ASSIGNMENT: For the material below, return exactly the lines starting at the one holding "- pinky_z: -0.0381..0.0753" and ending at the one holding "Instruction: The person", counting both as part of the range.

DATA SEGMENT:
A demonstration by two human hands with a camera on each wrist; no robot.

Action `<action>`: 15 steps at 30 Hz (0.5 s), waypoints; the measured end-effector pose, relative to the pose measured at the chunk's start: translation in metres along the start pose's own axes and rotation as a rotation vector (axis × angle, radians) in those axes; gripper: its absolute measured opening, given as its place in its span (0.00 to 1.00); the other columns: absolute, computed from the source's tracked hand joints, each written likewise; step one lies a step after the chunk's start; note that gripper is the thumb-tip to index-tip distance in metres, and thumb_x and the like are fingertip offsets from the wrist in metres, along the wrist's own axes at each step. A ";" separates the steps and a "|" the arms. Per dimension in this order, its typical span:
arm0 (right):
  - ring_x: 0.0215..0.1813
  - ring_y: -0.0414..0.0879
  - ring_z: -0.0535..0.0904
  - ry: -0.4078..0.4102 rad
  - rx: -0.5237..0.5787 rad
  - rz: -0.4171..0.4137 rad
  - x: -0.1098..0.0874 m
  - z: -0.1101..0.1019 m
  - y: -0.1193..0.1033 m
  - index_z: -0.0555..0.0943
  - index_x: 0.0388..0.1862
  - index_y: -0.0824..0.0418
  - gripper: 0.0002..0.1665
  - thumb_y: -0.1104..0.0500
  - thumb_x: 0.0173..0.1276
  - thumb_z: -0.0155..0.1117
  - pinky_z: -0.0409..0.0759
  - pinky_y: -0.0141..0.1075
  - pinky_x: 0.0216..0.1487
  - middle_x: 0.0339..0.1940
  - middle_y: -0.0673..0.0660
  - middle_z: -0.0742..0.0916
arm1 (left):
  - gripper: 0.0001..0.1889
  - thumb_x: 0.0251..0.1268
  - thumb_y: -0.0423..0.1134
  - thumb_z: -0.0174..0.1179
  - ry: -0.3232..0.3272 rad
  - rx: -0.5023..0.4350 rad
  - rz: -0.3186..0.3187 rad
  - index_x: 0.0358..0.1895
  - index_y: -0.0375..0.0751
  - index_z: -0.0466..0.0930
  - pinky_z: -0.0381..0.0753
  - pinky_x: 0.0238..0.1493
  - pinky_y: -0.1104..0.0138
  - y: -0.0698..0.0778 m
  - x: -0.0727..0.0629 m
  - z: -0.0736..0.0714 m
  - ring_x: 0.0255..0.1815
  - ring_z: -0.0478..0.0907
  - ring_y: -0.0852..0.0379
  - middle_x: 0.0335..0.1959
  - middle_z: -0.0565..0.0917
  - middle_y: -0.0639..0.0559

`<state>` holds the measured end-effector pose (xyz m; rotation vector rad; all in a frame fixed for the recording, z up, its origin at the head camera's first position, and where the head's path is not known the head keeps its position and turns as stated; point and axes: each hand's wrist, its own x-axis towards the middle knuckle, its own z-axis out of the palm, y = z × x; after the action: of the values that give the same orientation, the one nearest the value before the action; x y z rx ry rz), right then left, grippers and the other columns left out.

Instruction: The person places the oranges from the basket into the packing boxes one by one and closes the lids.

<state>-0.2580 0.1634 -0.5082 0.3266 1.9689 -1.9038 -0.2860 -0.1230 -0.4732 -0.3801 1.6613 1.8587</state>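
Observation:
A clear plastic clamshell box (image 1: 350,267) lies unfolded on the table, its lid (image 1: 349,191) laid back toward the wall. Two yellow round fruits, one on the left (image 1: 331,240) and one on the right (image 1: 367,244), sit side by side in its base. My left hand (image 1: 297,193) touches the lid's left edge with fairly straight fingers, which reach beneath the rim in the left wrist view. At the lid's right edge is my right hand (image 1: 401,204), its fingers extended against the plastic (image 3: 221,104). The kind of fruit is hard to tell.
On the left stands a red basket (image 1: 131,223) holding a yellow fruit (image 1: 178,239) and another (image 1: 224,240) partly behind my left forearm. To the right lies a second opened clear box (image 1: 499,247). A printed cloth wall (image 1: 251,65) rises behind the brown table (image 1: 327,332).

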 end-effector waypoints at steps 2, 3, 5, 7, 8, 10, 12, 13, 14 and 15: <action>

TASK RESPONSE:
  - pinky_z: -0.0381..0.0753
  - pinky_x: 0.0238..0.1493
  - pinky_y: -0.1104..0.0138
  - y: -0.0698..0.0778 m
  - x: -0.0727..0.0629 m
  - z: -0.0736..0.0714 m
  - ring_x: 0.0255..0.1815
  - ring_z: -0.0478..0.0907
  - ring_y: -0.0852..0.0379
  - middle_x: 0.0335..0.1959
  - middle_z: -0.0565..0.0917
  - middle_y: -0.0639..0.0559

`<state>` holds the measured end-effector pose (xyz m; rotation vector rad; all in a frame fixed for the recording, z up, its origin at the head camera's first position, and where the head's path is not known the head keeps its position and turns as stated; point and axes: each hand's wrist, its own x-axis towards the middle knuckle, its own z-axis out of the palm, y = z × x; after the action: of the values that give the same orientation, the one nearest the value before the action; x y z rx ry rz), right then left, grippers and the other columns left out.

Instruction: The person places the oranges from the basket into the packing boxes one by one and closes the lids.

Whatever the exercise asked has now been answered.